Luckily my free riding hasn't causes something to not be on the list other than this now two week old offer.

Anonymous said...

Anon 10:32 is the reason why I never post info on the wiki. It's supposed to be anonymous, but those with the time to waste can at least figure out what school you go to (if you're posting from on campus).

akratic Irishman said...

Dear anonymous 10:32 PM,

Jesus Christ, man, get a life!

Anonymous said...

One way to get results for wiki is for everyone who had an APA interview to call those departments and see if where they're at in the hiring process (made offer, offer accepted, still interviewing). I'm not sure what departments are willing disclose at various junctures, but at some point, once a hire is official, they shouldn't have any problem saying such. Assuming 15 APA interviews and 3-5 each who attend to wiki, we can ensure up-to-date information. A less sure strategy is for everyone who had on campus interviews to do the same (it makes more sense as well).

Anonymous said...

Any information that's relevant to you, you can get by calling the schools you still might have a shot at. Info you want out of curiosity, well, why can't you just wait to Leiter publishes it?

juniorperson said...

I suspect that "Brendan" isn't a reporter--or at least, not a very good one. Surely any decent journalist would know that getting info. from anonymous people from a blog isn't exactly credible reporting?

And why bother doing a story on princeton's hiring in philosophy?

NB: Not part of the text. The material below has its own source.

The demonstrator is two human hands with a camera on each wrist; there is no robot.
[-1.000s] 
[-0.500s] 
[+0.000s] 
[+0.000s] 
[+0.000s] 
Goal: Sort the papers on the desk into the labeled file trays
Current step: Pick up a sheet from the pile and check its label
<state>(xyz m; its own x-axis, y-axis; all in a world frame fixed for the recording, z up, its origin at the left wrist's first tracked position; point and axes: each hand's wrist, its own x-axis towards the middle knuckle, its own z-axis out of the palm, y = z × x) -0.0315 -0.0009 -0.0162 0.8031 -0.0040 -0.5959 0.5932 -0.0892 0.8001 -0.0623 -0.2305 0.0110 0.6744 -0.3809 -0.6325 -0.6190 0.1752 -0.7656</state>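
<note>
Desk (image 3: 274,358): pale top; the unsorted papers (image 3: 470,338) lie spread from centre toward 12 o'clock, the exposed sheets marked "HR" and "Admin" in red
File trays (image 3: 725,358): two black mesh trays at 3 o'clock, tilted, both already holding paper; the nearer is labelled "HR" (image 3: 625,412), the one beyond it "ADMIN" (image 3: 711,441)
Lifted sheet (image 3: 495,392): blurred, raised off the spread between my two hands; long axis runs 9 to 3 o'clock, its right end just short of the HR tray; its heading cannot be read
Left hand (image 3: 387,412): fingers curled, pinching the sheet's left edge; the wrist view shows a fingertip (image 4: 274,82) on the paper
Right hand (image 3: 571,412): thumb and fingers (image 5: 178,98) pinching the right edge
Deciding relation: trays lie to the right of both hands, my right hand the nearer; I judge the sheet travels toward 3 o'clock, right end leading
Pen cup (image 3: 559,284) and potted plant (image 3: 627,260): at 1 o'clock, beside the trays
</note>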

Not exactly a big seller, is it?

Sounds very, very fishy to me...

Anonymous said...

Of course, one thing that job placement records for departments don't say is how many of its products are CURRENTLY on the market who haven't secured any position. Where do they note those failures?

Anonymous said...

hugh masekela's beautiful trumpet part has been running through my brain the last through days, due to your post title, so i wanted to say "thanks!"

Anonymous said...

Yo, Sisyphus. Teaching comp kicks ass. It's right up there with symbolic logic for teaching students a useful skill. I know a lot of English grads just want to teach literature, but at schools that have good, interdisciplinary comp programs you'll find that some of the best teachers AND best researchers across disciplines teach comp during grad school. The 5-5 load is another problem, and the bureaucracy, and never being able to go back to 4-year schools.

Sisyphus said...

Yo, anon 5:17:

I've taught comp; I teach comp. I'm very likely to get a job (if I ever do) at some nowhere place splitting my course load between comp and lit courses, and I'm cool with that. But my dissertation --- and the reason I went into grad school --- was on literature, and I get sad at the thought of never teaching it again.

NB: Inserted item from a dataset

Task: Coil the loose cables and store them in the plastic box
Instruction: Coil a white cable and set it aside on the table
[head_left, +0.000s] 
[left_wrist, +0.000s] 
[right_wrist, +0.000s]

I'm almost more willing to go off and teach high school at some shitty school where I could make a difference and teach comp as well as lit than to run exclusively with comp at the CC level teaching all the UCLA kids who want to save some money on their subject A class.

On the other hand, my friend who just got her TT job doing exactly that? Started at 74K. So it's not an easy choice.

Anonymous said...

74k? No shit? Must be Caly-for-nia, where median home prices are 450k. Still good money, though. If you want to teach lit, I won't hold it against you, de gustibus and all. Maybe that's why I didn't go into English, seems pretty dreadful to me.

As for placement records: if you've put out grad school apps and gotten several acceptances, you can generally to the university's library website and get a complete list of dissertations completed in each department. Just pick one graduate and look them up to figure out how the school identifies the subject heading for their own dissertations. This is probably the most complete list of graduates that's publicly available. Though of course it doesn't tell you how many people have bailed, it will tell you how many people have worked with each prof, and then you can google them and get pretty good stats on success rates. People who get the degree but end up outside of academia might be ungoogleable, but it gives you at least the positive data.

For 2-3 schools, you could probably do this in an afternoon, and it would give you useful, if not entirely complete, data.